[DESCRIPTION OF THE TASK]: Your answer needs to include each line of the records in which the string "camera" can be found.

[DATA]:

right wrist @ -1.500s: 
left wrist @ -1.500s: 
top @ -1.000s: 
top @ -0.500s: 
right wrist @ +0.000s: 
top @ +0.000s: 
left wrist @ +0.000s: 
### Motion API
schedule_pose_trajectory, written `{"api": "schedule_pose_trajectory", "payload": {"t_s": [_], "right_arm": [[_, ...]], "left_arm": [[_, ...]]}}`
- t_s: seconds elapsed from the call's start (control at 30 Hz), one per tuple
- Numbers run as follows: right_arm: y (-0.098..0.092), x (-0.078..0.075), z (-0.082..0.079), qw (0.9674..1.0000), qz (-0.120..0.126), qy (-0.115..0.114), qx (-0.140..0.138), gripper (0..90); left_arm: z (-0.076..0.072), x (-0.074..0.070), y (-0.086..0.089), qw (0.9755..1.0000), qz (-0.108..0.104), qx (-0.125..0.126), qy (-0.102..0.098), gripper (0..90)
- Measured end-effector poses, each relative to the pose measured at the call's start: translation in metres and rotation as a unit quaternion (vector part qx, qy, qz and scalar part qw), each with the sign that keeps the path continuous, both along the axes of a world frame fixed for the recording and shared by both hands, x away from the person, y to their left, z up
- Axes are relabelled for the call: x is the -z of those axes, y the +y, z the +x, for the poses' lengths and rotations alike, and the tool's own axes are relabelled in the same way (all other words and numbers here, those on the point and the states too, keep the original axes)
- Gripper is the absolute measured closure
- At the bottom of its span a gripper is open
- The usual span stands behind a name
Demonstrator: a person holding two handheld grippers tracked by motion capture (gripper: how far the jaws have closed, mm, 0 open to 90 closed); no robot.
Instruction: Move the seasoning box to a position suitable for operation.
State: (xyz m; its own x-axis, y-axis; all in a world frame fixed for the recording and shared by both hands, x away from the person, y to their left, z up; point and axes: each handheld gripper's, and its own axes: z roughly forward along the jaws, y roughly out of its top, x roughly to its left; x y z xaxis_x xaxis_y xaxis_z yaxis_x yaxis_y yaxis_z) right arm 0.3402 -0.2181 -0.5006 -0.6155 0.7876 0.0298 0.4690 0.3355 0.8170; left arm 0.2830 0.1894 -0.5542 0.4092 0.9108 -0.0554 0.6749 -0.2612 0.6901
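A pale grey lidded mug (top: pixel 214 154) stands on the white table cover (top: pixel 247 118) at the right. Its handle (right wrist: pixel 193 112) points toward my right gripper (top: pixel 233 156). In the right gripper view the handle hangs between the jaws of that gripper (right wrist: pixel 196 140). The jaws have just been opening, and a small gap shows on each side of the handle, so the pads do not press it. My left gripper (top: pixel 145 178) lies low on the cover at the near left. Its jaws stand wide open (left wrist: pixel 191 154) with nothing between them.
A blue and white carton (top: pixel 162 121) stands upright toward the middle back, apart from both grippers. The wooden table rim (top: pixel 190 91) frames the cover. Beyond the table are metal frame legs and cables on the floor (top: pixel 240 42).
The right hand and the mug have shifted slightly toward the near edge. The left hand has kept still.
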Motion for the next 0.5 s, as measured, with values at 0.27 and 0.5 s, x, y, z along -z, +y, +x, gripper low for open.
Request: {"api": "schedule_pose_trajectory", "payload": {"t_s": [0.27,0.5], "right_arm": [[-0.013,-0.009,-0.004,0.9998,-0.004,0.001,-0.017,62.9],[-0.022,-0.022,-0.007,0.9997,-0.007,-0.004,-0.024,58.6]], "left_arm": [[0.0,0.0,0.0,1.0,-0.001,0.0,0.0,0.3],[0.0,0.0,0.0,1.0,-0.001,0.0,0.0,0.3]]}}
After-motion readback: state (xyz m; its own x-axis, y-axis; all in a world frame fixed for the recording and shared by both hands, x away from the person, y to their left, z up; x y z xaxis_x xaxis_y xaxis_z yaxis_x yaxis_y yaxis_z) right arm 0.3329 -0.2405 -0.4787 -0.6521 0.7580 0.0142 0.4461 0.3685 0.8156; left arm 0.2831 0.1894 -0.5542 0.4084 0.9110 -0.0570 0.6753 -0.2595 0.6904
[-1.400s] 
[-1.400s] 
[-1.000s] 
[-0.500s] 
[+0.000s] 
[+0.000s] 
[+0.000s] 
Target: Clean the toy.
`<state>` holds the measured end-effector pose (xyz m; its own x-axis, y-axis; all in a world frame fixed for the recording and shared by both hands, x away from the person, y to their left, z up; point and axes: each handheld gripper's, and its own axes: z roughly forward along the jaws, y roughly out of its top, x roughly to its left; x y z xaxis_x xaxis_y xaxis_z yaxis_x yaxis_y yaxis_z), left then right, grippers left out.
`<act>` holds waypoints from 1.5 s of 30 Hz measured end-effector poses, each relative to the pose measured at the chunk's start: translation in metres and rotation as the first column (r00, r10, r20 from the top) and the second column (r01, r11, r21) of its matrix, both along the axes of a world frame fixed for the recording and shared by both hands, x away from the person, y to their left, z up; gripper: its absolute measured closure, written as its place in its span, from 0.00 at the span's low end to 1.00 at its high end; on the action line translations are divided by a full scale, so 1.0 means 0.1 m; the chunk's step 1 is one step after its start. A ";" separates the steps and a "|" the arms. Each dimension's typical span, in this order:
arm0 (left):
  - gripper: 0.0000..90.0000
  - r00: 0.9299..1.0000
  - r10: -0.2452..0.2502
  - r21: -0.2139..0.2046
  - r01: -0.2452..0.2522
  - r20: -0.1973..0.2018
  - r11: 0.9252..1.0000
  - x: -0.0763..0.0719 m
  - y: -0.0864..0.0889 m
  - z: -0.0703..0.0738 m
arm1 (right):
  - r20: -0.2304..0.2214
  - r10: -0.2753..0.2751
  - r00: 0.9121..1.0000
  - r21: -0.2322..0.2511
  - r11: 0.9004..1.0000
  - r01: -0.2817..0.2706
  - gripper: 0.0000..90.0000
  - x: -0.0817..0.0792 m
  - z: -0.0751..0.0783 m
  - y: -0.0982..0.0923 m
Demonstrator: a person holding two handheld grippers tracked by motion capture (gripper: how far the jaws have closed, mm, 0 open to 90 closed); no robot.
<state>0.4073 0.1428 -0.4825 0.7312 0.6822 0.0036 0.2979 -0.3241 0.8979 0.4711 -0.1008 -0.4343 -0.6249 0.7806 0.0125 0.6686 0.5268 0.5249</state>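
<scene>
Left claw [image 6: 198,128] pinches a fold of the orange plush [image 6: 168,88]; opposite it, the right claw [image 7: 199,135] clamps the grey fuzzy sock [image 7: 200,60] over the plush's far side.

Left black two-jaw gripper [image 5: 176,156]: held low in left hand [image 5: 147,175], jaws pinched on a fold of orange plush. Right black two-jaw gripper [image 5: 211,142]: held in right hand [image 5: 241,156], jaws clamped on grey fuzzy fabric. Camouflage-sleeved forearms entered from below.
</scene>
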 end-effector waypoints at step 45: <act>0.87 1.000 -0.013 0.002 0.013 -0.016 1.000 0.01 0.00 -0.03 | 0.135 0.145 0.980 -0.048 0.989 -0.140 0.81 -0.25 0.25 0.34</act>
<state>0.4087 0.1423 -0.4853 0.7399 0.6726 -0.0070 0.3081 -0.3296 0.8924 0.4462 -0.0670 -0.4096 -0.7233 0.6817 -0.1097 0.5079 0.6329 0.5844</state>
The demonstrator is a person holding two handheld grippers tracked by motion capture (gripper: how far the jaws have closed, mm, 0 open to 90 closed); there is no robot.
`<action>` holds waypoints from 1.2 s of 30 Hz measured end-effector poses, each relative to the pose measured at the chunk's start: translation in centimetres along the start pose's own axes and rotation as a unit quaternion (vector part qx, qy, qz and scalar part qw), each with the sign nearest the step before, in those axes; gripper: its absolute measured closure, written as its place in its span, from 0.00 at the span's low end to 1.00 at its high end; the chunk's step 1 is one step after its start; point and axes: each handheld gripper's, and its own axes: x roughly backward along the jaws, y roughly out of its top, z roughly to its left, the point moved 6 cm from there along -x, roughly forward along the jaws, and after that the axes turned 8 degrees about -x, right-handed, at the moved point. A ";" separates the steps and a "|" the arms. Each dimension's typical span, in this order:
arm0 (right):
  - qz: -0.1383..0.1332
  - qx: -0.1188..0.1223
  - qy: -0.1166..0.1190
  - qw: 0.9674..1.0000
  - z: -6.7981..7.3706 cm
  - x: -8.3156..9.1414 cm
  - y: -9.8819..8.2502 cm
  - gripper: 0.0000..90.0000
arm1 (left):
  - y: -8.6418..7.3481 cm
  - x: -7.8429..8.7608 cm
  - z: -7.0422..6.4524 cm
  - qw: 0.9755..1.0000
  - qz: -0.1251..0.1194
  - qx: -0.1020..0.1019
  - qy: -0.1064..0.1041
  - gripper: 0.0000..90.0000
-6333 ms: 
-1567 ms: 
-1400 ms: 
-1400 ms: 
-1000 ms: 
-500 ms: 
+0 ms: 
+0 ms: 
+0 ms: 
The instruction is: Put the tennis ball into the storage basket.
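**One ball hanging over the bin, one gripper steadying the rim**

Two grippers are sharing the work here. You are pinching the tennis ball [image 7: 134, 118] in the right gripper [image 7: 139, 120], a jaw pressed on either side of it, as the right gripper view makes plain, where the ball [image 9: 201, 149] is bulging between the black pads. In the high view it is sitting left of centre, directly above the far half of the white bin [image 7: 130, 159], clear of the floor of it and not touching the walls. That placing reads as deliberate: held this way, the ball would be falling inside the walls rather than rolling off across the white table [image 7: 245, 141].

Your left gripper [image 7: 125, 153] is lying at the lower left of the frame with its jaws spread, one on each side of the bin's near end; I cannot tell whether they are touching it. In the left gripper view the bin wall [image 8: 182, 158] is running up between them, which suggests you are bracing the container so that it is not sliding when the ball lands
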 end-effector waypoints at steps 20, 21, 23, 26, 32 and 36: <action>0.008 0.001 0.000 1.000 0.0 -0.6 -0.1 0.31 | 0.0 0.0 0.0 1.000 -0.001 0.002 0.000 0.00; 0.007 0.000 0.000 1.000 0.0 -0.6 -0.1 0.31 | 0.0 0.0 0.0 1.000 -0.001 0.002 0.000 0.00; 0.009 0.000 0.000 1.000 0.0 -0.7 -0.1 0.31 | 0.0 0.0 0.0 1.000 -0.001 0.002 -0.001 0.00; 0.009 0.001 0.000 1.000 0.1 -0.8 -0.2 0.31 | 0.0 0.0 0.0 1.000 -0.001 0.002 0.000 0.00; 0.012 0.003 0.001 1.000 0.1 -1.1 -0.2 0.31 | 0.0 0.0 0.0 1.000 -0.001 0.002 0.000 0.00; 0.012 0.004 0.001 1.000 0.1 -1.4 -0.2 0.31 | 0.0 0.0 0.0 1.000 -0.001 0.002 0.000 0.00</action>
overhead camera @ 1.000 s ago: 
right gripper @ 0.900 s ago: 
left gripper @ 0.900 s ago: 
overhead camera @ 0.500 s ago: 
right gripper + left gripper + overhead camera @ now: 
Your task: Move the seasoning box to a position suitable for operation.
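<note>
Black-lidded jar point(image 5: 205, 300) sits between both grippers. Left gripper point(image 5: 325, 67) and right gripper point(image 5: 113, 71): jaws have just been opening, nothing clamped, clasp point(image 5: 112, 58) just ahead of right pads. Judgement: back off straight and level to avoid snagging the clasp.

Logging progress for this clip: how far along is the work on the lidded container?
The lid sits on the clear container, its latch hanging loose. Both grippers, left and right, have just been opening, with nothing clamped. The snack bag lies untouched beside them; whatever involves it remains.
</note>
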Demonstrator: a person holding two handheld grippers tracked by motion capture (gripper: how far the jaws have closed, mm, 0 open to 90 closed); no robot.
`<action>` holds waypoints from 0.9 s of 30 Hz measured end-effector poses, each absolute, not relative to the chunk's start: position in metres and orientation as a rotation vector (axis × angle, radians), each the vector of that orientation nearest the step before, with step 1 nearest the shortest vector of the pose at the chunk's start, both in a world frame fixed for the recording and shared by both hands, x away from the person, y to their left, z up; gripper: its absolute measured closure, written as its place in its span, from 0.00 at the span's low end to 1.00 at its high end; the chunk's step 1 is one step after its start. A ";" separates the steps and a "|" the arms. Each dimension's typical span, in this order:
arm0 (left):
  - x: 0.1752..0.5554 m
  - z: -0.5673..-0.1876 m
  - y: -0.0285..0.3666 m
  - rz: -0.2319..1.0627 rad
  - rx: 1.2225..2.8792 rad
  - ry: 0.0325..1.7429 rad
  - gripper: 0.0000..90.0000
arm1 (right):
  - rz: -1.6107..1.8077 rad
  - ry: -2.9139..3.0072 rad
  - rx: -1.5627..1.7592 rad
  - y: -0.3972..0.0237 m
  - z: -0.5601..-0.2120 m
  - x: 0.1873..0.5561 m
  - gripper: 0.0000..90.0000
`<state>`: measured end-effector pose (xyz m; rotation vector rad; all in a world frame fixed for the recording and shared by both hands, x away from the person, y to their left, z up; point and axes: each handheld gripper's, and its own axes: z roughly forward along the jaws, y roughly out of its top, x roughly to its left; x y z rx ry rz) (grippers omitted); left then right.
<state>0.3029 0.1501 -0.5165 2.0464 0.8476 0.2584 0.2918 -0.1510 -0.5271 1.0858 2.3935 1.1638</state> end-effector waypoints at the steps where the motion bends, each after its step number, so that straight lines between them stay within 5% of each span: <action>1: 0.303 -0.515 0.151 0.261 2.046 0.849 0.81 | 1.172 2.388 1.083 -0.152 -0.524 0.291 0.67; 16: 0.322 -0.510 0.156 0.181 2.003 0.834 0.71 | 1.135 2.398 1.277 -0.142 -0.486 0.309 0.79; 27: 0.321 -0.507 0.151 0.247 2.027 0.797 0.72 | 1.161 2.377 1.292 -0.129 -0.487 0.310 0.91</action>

[WRITTEN RESPONSE]:
overhead camera @ 1.000 s ago: 
overhead camera @ 0.500 s ago: 
right gripper + left gripper + overhead camera @ now: 

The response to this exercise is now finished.